This could pave the way for smart buildings, which would be greener and save the NHS money; 5G-connected ambulances that link paramedics and clinicians to treat patients faster and more effectively; and even the roll-out of remote assisted surgery and training, saving time and potentially elevating the quality of care.
WHY IT MATTERS
The findings of the research identified that 57% of those surveyed would be comfortable continuing to conduct some of their medical appointments over video after the pandemic is over, which equates to a demand for quality internet connectivity for NHS staff and patients alike.
It also found that 75% of respondents believed the government should invest in digital technology for the NHS, in order to future-proof the UK health sector. This was matched by 71% who believed that the 40 new hospitals promised by the government by 2030 should be equipped with the latest digital technology.
In response to these results, the report laid out a series of government recommendations, including NHS estate upgrade and innovation, including in care homes to tackle loneliness; increased social and technological prescribing to treat long-term conditions; investment in 5G connected ambulances and delivery drones; and financial support for devices compliant with NHS digital services for those on low incomes.
THE LARGER PICTURE
In July of last year, Vodafone launched its 5G network in seven UK cities, not just improving access to telemedicine and virtual reality training but also enabling remote surgery. This move was recommended across the pond by AT&T who stressed the importance of 5G and IoT tech in a HIMSS Digital presentation.
The report was published shortly after NHS Digital signed a deal to implement a new FHIR-compliant terminology system to improve data sharing.
Vodafone was also one of many telecommunications companies to offer increased support to the NHS towards the beginning of the COVID-19 pandemic.
ON THE RECORD
“The possibilities unleashed by 5G and IoT touch almost every part of the healthcare system, from the visible (remote surgery, or drones carrying transplant organs and drugs between hospitals) to the unseen but vital (IoT-enabled hospital equipment management systems that use sensors to automatically monitor stock levels),” says Anne Sheehan, the business director of Vodafone UK.

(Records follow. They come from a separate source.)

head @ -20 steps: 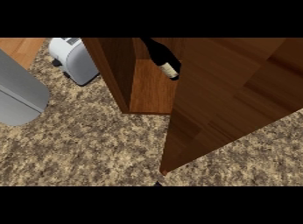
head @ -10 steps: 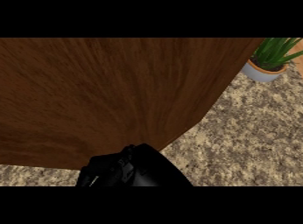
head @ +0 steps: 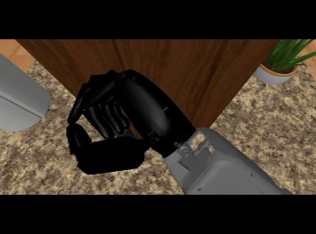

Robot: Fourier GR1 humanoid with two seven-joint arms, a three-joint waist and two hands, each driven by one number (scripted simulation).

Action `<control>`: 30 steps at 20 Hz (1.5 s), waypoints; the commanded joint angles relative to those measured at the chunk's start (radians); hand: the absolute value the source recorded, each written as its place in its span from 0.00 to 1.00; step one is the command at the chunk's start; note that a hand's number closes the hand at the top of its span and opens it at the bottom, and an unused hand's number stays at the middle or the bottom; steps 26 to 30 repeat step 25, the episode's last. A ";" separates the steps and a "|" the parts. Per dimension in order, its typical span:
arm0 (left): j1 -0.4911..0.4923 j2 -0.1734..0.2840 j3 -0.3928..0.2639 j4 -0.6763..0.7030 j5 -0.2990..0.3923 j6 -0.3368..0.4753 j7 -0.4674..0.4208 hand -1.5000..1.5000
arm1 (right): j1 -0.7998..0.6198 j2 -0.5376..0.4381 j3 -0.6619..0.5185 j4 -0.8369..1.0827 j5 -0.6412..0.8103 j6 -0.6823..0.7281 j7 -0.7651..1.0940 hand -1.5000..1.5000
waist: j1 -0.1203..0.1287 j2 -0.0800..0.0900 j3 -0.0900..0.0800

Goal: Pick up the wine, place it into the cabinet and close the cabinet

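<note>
The wooden cabinet stands at the back of the counter, and its front shows as one flat brown face with a thin seam down the middle. No wine bottle shows anywhere. My right hand is in front of the cabinet's lower middle, its grey forearm coming in from the lower right. The fingers and thumb are curled inward with nothing visible between them. The hand hides part of the cabinet's lower edge. My left hand does not show.
A grey rounded appliance stands at the left edge. A potted green plant sits at the cabinet's right. Speckled granite counter lies in front of the cabinet and on both sides of my forearm.
A second ago the cabinet door stood open with the wine bottle inside. The door then swung across the view. Now the front looks closed and my right hand is in front of it.
</note>
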 commanded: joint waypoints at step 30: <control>-0.309 -0.144 -0.256 0.042 -0.178 0.207 0.174 0.00 | -0.152 -0.144 -0.287 0.525 -0.009 0.187 -0.389 1.00 | -0.027 0.014 -0.001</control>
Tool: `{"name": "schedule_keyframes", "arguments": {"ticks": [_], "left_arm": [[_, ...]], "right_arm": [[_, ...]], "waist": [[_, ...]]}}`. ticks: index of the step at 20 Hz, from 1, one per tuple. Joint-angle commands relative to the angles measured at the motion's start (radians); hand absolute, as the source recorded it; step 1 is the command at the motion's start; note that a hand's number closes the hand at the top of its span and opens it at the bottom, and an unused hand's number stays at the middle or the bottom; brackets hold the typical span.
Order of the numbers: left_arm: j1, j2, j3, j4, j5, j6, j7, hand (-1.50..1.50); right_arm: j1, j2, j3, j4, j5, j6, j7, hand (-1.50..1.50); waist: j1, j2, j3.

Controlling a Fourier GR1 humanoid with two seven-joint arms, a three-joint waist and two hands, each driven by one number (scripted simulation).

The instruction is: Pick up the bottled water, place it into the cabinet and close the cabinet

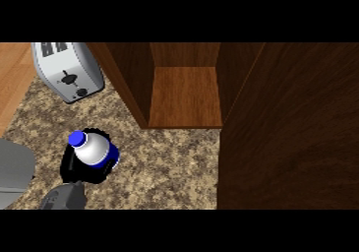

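The left hand (78, 165) has its black fingers (102, 133) curled round the bottled water (93, 149), holding it above the speckled counter (167, 162), near the toaster (69, 69) and well short of the open cabinet (183, 93), its door (294, 128) swung wide

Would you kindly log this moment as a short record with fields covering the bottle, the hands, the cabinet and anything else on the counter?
bottle: bottled water, blue cap, held above the counter
holding hand: left hand, fingers curled round the bottle
other hand: not in view
cabinet: wooden cabinet, door open, shelf bare
other item: toaster, left of the cabinet
task state: bottle not yet in cabinet
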Motion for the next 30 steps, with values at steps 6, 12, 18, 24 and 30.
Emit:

“This technology is already available and the NHS should take advantage of it now. We have a perfect opportunity to ensure that digital technology is designed in from the start, so that the hospitals of the future can use the technology of the future.”
Professor Shafi Ahmed, CMO of Medical Realities and Connected Health Ambassador for Vodafone, told Healthcare IT News: “What the UK patient population has experienced in the last nine months is different kind of health service that’s more flexible. For the patients themselves, it’s much more immediate and accessible and patients are far more [digitally] advanced than we expected. It has changed people’s perceptions about how health can be accessed and what they’re expecting from the health service.”
When asked about practical next steps, Ahmed responded: “It’s about putting the right stakeholders together – academic institutions, policy-makers in government and industry leaders – and asking things like ‘what does [NHS digital innovation] look like? What are the barriers to digital transformation?’ It’s about collaboration of all those parties that want change, that want to improve the healthcare of the nation.”